Liu is always striving to find ways to better serve the patients and connect with new ones. “Using systems like DemandForce has provided invaluable office feedback through online patient surveys, while also enhancing our web presence by contributing to search engine optimization criterion used by Google and other search engines.”
D. PENN MOODY, OD
Founder/Ceo Moody Eyes, Llc
“Give each patient a unique, exceptional experience and have fun doing it . . . the money will follow.”
As the founder and CEO of Moody Eyes, D. Penn Moody, OD, has realized that he’s a leader more than a decision maker, responsible for developing his own skills as well as those of his staff. “The key awakening point for me was when we had our five-year retrospective meeting, and I presented 17 key decisions over that span,” he says. “While preparing my material I realized not a single one of the ideas was mine. What I had done was implement them into our business. That’s when I began to understand my primary responsibility is to lead our staff members.”

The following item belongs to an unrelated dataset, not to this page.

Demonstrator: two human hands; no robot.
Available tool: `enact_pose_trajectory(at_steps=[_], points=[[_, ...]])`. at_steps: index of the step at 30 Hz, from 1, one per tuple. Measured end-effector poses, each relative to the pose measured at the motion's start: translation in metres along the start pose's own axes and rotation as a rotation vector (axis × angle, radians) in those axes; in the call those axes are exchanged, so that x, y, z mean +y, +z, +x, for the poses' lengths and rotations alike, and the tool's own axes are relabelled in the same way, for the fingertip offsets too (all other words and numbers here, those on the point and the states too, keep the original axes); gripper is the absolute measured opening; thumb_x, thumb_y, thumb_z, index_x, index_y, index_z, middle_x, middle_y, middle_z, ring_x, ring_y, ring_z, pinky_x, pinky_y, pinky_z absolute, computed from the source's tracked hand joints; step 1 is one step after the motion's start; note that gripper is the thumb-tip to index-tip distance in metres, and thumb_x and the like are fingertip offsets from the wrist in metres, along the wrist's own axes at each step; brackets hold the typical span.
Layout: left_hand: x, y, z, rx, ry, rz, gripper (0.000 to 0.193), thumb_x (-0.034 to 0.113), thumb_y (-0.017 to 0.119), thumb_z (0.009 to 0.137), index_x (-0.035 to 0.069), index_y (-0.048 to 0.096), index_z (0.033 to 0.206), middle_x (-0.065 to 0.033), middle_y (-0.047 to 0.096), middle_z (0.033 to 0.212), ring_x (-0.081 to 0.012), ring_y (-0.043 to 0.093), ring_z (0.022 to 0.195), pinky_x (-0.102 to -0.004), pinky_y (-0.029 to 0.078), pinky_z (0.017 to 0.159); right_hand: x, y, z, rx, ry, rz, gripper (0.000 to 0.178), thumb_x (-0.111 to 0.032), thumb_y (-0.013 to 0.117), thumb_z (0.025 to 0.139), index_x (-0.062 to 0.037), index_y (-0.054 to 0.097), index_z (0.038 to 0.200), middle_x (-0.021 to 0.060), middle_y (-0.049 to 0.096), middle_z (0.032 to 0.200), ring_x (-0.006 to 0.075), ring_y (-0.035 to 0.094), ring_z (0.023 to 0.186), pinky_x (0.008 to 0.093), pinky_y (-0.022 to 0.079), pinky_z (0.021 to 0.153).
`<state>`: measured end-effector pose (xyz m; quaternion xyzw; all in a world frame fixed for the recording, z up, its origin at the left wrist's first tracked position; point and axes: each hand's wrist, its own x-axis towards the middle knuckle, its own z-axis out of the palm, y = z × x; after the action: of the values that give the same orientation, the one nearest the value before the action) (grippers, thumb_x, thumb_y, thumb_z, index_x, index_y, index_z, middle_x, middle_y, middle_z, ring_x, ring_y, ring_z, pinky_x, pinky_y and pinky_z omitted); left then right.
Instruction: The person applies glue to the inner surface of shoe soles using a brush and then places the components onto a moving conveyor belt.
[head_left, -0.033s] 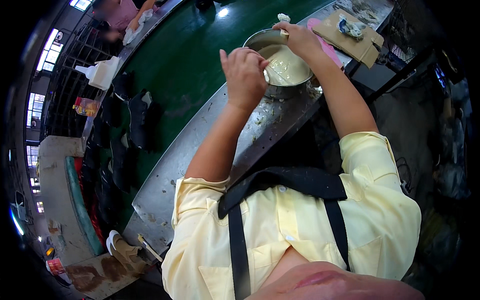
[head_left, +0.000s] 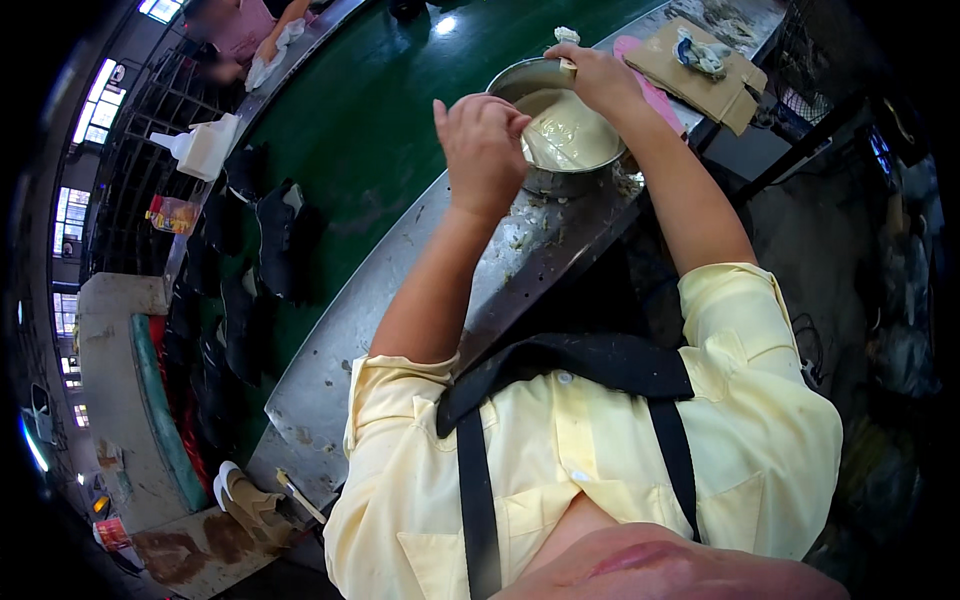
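A round metal pot of thick cream-coloured liquid stands at the edge of the metal ledge. My right hand is at its far right rim, fingers closed around a pale stub that I cannot make out. Beyond that hand, just past the rim, shows a white crumpled lump. At the pot's left rim is my left hand, fingers curled and one digit sticking out. Its back hides whatever its fingertips touch or hold.
Dark shoe uppers line the left side of a green belt. A white bottle stands beyond them. Cardboard with a crumpled cloth lies right of the pot. Another person's hand is at the far left.
My left hand has shifted slightly left, baring more of the liquid's surface. My right hand and the pot look unmoved.
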<state>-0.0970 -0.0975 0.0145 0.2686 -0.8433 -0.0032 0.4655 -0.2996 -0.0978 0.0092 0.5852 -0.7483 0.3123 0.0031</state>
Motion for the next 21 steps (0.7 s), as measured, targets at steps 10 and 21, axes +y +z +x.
enact_pose_trajectory(at_steps=[10,21], points=[[-0.035,-0.029,0.023,0.154,-0.548,-0.619,0.019,0.017,0.051,0.092,0.000,0.054,0.083,-0.0090,0.067,0.080,-0.0101,0.056,0.071,-0.0222,0.043,0.069,0.001,-0.001,0.001,-0.016,0.037,0.004,0.036,-0.009,0.049,0.082,-0.0267,0.059,0.112,0.0129,0.064,0.099,0.0303,0.061,0.093,0.0392,0.047,0.080],[-0.089,-0.057,0.021,0.360,-0.390,-0.413,0.027,0.015,0.043,0.087,0.000,0.066,0.081,-0.0096,0.064,0.080,-0.0201,0.059,0.075,-0.0313,0.046,0.069,0.006,0.001,0.000,-0.013,0.045,-0.019,0.037,-0.010,0.049,0.082,-0.0277,0.059,0.112,0.0117,0.064,0.101,0.0296,0.061,0.094,0.0392,0.048,0.081]])
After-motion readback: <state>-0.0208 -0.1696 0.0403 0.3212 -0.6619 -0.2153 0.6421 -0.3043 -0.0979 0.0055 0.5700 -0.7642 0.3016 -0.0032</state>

Developing these leadership skills is an ongoing and intentional endeavor. “I spend time, energy and money developing my personal leadership skills,” he said, because “I believe every organization is limited by the abilities of its leader.”
Cultivating his employees is deliberate as well. “Each of our employees has an area for which they are primarily responsible,” he says. “I have learned to define the results we want, have the staff member design the process they believe is best, and then we will refine it together.”
Another cornerstone of Dr. Moody’s practice is being “totally committed to an exceptional experience for every patient,” he says. “This means listening to what they want us to do for them and providing that.”